Innovation, financement et dilemme entrepreneurial

Avec une nouvelle loi encore plus favorable à l’innovation et à la recherche, le gouvernement espère encourager les entreprises à prendre davantage de risques pour développer des produits et services innovants. Les entrepreneurs adhèrent, même si les plus petits d’entre eux ont un peu de mal à s’y retrouver.

Source : paperjam.lu
Date de publication : 20/02/2018

Un peu plus de huit mois après son entrée en vigueur, la nouvelle loi d’aide à l’innovation se trouve encore dans sa phase de promotion, ou «early stage», s’il fallait utiliser un vocabulaire entrepreneurial. Une conférence organisée mardi à la Chambre de commerce avait donc pour but de la présenter plus en détail. Le ministère de l’Économie et Luxinnovation étaient largement représentés pour répondre aux questions des nombreux entrepreneurs présents.

«Avec cette réforme, nous avons ouvert au maximum le spectre des aides aux entreprises», a déclaré la secrétaire d’État à l’Économie, Francine Closener, dans son mot d’introduction. Et de préciser que celles-ci s’adressent désormais non seulement aux grosses entreprises, mais aussi aux PME, aux start-up et privilégient les partenariats avec les instituts de recherche.

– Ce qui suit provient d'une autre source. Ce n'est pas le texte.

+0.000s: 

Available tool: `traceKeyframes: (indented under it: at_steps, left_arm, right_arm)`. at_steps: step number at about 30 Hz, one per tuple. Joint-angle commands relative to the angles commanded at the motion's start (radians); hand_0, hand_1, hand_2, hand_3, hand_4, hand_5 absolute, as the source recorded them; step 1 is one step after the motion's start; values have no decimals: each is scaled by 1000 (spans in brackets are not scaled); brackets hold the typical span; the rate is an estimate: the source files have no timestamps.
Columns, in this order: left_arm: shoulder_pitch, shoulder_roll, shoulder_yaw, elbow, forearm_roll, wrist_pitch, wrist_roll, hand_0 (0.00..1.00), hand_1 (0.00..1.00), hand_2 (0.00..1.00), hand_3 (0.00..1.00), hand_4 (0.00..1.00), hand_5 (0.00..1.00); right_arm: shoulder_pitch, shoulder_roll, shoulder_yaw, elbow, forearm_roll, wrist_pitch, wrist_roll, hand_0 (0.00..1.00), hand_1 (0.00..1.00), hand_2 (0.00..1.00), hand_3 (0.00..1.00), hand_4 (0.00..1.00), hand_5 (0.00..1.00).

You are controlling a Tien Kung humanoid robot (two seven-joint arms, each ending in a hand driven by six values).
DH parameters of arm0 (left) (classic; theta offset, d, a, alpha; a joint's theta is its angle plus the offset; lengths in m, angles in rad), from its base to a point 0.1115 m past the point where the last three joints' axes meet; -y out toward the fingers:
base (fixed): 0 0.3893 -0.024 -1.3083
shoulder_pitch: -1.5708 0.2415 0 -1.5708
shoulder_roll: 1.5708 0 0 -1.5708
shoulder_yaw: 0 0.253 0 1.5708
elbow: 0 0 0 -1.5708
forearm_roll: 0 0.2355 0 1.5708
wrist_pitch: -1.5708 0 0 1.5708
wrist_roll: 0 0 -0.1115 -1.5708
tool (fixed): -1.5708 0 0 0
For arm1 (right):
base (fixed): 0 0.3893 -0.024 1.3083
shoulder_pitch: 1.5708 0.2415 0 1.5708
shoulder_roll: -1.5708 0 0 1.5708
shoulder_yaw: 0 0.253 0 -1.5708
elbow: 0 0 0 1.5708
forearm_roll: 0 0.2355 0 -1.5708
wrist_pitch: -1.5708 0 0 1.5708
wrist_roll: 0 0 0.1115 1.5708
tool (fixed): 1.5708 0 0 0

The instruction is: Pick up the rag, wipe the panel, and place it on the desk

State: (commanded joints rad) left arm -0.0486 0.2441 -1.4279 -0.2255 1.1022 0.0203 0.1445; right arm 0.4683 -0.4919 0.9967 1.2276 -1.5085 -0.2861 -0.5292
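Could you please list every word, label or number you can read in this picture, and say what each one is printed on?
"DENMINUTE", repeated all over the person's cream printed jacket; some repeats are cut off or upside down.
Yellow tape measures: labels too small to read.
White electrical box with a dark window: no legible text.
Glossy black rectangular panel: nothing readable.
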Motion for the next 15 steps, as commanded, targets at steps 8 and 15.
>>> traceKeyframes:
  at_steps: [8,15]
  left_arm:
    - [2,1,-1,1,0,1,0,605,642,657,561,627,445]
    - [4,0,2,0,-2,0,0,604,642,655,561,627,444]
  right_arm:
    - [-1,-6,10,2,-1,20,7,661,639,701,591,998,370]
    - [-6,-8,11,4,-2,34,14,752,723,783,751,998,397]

Une affirmation appuyée par une présentation détaillée de la loi, durant laquelle il a été rappelé à maintes reprises que «toutes les entreprises» avaient droit à ces aides. Des aides qui vont de 25% à 80% du budget pour les projets ou programmes de recherche et développement, jusqu’à 100% pour les projets innovants menés par des PME et peuvent atteindre 1,2 million d’euros pour les jeunes entreprises innovantes.

«Peur de perdre trop de temps»

«Toutes aides accordées aux entreprises doivent toutefois avoir au préalable l’accord de la Commission européenne, ce qui ne nous laisse pas de grandes marges de manœuvre», a précisé Bob Feidt, du ministère de l’Économie. L’un des critères imposés par Bruxelles concerne le moment de dépôt du dossier d’aides, qui doit impérativement venir avant le début du projet.

Un aspect qui fait tiquer plus d’un entrepreneur. «Quand on se lance dans un projet innovant, la priorité est de trouver des clients, pas des financements», a expliqué à Paperjam Éric Baldisseri, le CTO d’ITCO, une entreprise créée il y a tout juste un an et qui développe des logiciels. «Pour ne pas nous faire piquer notre idée, nous avons voulu régler le plus rapidement possible le problème de la propriété intellectuelle. Et nous nous rendons compte aujourd’hui que nous aurions dû déposer un dossier avant cette démarche pour espérer toucher des aides.»

«Je pense que beaucoup d’entrepreneurs ont peur de perdre trop de temps dans ces démarches, alors qu’ils n’en ont pas forcément beaucoup», a indiqué pour sa part François Sprumont. Ce chercheur à l’Uni souhaite monter sa propre affaire dans la mobilité dès qu’il aura obtenu son doctorat, mais avoue ne pas s’y connaître en entrepreneuriat. «Il existe de nombreuses aides autant du côté du ministère que du Fonds national de la recherche (FNR), et on s’y perd un peu.»

Peut mieux faire? Pas sûr…

Le jeu en vaut toutefois largement la chandelle pour Maurice Léonard, le CEO et fondateur de la société de lunettes haut de gamme Gold&Wood. «C’est sûr que ça peut prendre un peu de temps, mais l’effort est vite rentabilisé», dit-il. «Nous avons de très bons liens avec le ministère, Luxinnovation ou encore le List (Luxembourg Institute of Science and Technology, ndlr).»

Aider les entrepreneurs à y voir plus clair et à monter leurs dossiers est d’ailleurs une des priorités pour Luxinnovation et «il n’y a pas de mauvais moment pour venir nous voir», a rappelé Pascal Fabing, head of national funding de l’agence de promotion de l’innovation. De plus, le gouvernement ne pourra guère faire mieux que ce qu’il propose aujourd’hui. «Nous avons des temps de traitement des dossiers parmi les plus rapides d’Europe», a-t-il ajouté.

Mais dans un contexte de concurrence accrue tel qu’on le connaît au Luxembourg, l’innovation est bien souvent synonyme de «survie» pour Carlo Thelen, le directeur de la Chambre de commerce. Dans son intervention, il a voulu envoyer un message clair aux autorités pour rappeler que si la nouvelle loi va dans le bon sens, elle doit s’inscrire dans «une persévérance des efforts de simplification administrative, de formation, de digitalisation ou encore de promotion du pays déjà entrepris par le gouvernement».